Au soutien de ses prétentions, la caisse fait essentiellement valoir que l’état pathologique antérieur dont se prévaut la société [7] était muet avant l’accident, et a été révélé suite aux faits survenus le 3 février 2016, de sorte qu’il doit être pris en charge au titre de l’accident du travail du 3 février 2016. Elle ajoute que les nouvelles lésions déclarées par Monsieur [Z] [R] ne sont que des symptômes des lésions initiales de l’accident et doivent, de la même manière, faire l’objet d’une prise en charge au titre de la législation relative aux risques professionnels.

Conformément aux dispositions de l’article 455 du code de procédure civile il est renvoyé aux conclusions des parties pour un exposé plus ample de leurs prétentions et leurs moyens.

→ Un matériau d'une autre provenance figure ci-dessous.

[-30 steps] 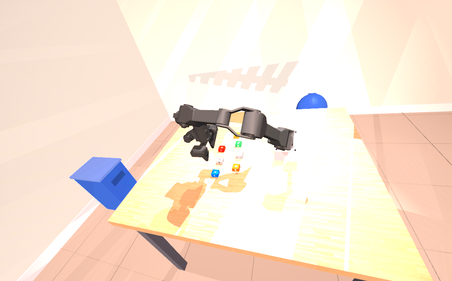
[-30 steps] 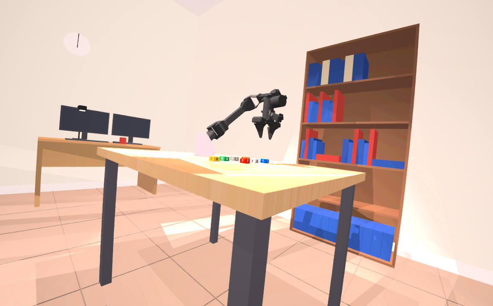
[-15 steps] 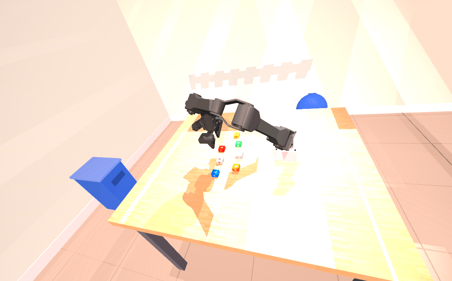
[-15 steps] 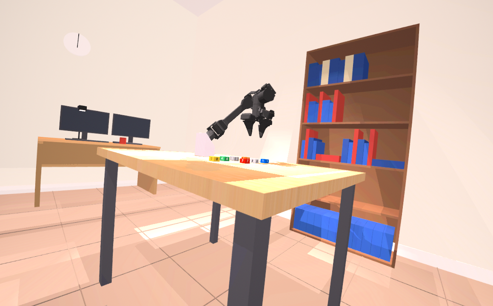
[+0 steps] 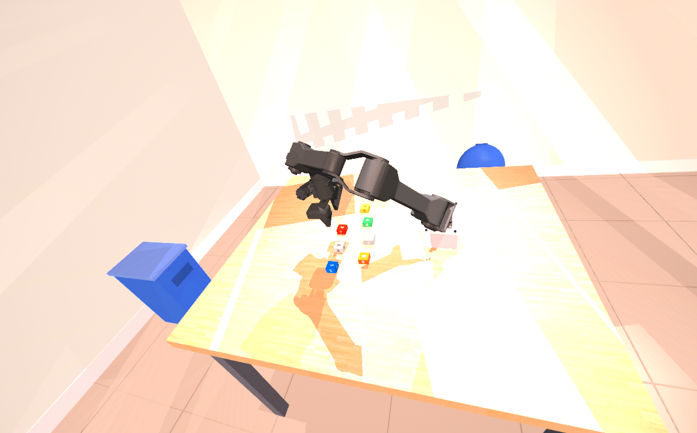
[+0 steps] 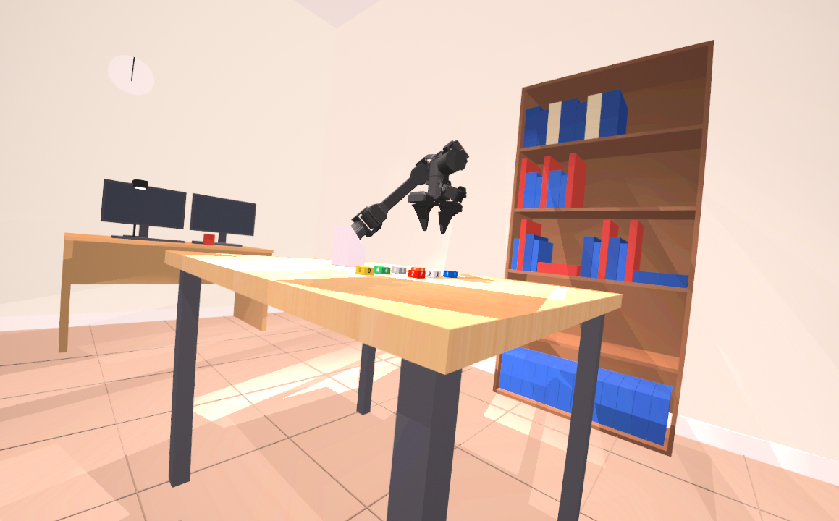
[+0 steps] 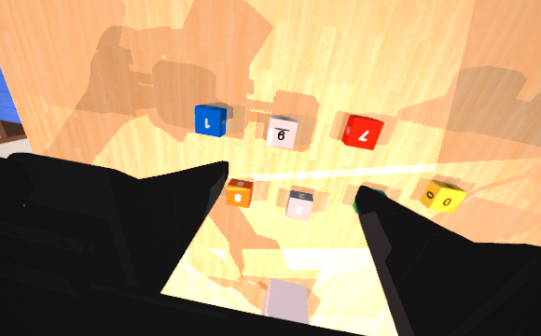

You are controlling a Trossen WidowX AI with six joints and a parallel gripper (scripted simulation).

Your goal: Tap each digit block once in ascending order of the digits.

L’affaire est mise en délibéré au 24 mai 2024.

MOTIFS DE LA DECISION

Sur la demande d’inopposabilité

Il est désormais acquis qu’en application des articles 1353 du code civil et L411-1 du code de la sécurité sociale, la présomption d'imputabilité s'applique aux lésions initiales, à leurs complications, à l'état pathologique antérieur aggravé par l'accident du travail ou la maladie professionnelle, pendant toute la période d'incapacité, précédant la guérison complète ou la consolidation, et postérieurement aux soins destinés à prévenir une aggravation et plus généralement, à toutes les conséquences directes de l'accident du travail ou la maladie professionnelle, fait obligation à la caisse de rependre en charge au titre de la législation sur les accidents du travail les dépenses afférentes à ces lésions.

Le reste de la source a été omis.